Print the complete listing so that it matches the original exactly.

§ **Supplied material**:
"""
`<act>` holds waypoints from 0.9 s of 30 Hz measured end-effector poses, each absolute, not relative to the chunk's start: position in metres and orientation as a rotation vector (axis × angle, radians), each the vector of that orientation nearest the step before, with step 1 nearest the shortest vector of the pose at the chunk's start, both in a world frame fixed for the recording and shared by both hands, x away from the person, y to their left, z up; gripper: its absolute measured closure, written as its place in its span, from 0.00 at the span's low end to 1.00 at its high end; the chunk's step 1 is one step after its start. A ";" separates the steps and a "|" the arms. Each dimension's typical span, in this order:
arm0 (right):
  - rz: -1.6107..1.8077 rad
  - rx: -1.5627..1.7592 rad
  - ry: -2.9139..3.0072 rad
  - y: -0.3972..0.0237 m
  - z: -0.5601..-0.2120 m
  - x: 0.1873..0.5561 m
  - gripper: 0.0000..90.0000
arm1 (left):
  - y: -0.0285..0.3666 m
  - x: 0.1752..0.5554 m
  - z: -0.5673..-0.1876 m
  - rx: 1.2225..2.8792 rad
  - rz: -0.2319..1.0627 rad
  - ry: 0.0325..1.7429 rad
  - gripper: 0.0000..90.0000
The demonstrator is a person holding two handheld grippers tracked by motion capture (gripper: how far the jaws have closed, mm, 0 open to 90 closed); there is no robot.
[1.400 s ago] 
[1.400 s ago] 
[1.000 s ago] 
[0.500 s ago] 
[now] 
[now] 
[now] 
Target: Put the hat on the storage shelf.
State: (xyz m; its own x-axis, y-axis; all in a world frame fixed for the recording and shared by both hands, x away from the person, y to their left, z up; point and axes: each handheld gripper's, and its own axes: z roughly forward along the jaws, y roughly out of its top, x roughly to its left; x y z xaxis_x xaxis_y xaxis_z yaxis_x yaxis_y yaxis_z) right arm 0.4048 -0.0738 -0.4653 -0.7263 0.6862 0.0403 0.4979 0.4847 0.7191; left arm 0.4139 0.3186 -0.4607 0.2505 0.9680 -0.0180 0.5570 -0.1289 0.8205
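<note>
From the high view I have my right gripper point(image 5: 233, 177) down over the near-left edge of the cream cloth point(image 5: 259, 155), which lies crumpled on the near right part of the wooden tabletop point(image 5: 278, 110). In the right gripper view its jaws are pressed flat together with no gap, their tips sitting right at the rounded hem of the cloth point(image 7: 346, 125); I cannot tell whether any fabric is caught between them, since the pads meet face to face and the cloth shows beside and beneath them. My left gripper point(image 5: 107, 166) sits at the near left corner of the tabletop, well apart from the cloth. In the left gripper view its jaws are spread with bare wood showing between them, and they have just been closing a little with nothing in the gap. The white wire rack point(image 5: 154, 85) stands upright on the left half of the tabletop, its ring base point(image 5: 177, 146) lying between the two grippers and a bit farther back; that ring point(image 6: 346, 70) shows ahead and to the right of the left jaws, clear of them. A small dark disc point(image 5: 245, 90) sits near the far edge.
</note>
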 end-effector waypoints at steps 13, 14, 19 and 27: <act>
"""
§ **Written answer**:
`<act>` holds waypoints from 0.9 s of 30 Hz measured end-effector poses, each absolute, not relative to the chunk's start: position in metres and orientation as a rotation vector (axis × angle, radians), each the vector of that orientation nearest the step before, with step 1 nearest the shortest vector of the pose at the chunk's start, both in a world frame fixed for the recording and shared by both hands, x away from the person, y to their left, z up; gripper: its absolute measured closure, written as its place in its span, from 0.00 at the span's low end to 1.00 at its high end; the chunk's step 1 is one step after its start. A ";" separates the steps and a "|" the arms. Each dimension's typical span, in this order:
arm0 (right):
  - rz: -1.6107..1.8077 rad
  - rx: -1.5627..1.7592 rad
  - ry: -2.9139..3.0072 rad
  - y: -0.3972..0.0237 m
  - z: -0.5601..-0.2120 m
  - x: 0.1873..0.5561 m
  - gripper: 0.0000..90.0000
arm1 (left):
  - y: -0.0285..0.3666 m
  - x: 0.1752..0.5554 m
  - z: -0.5673..-0.1876 m
  - rx: 1.2225..2.8792 rad
  - rz: -0.2319..1.0627 rad
  - ry: 0.0325..1.7429 rad
  - gripper: 0.0000..90.0000
The demonstrator is a person holding two handheld grippers tracked by motion capture (gripper: how far the jaws have closed, mm, 0 open to 90 closed); there is no robot.
[1.400 s ago] 
[1.400 s ago] 
[1.000 s ago] 
[0.500 s ago] 
[now] 
[now] 
[now] 
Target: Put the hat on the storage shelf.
State: (xyz m; its own x-axis, y-axis; all in a world frame fixed for the recording and shared by both hands, x away from the person, y to their left, z up; point and axes: each handheld gripper's, and its own axes: z roughly forward along the jaws, y roughly out of its top, x roughly to its left; x y z xaxis_x xaxis_y xaxis_z yaxis_x yaxis_y yaxis_z) right arm 0.4048 -0.0738 -0.4653 -0.7263 0.6862 0.0403 0.4979 0.4847 0.7191; left arm 0.4139 0.3186 -0.4607 0.2505 0.9680 -0.0180 0.5570 -0.1289 0.8205
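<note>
From the high view I have my right gripper point(image 5: 233, 177) down over the near-left edge of the cream cloth point(image 5: 259, 155), which lies crumpled on the near right part of the wooden tabletop point(image 5: 278, 110). In the right gripper view its jaws are pressed flat together with no gap, their tips sitting right at the rounded hem of the cloth point(image 7: 346, 125); I cannot tell whether any fabric is caught between them, since the pads meet face to face and the cloth shows beside and beneath them. My left gripper point(image 5: 107, 166) sits at the near left corner of the tabletop, well apart from the cloth. In the left gripper view its jaws are spread with bare wood showing between them, and they have just been closing a little with nothing in the gap. The white wire rack point(image 5: 154, 85) stands upright on the left half of the tabletop, its ring base point(image 5: 177, 146) lying between the two grippers and a bit farther back; that ring point(image 6: 346, 70) shows ahead and to the right of the left jaws, clear of them. A small dark disc point(image 5: 245, 90) sits near the far edge.
</note>
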 end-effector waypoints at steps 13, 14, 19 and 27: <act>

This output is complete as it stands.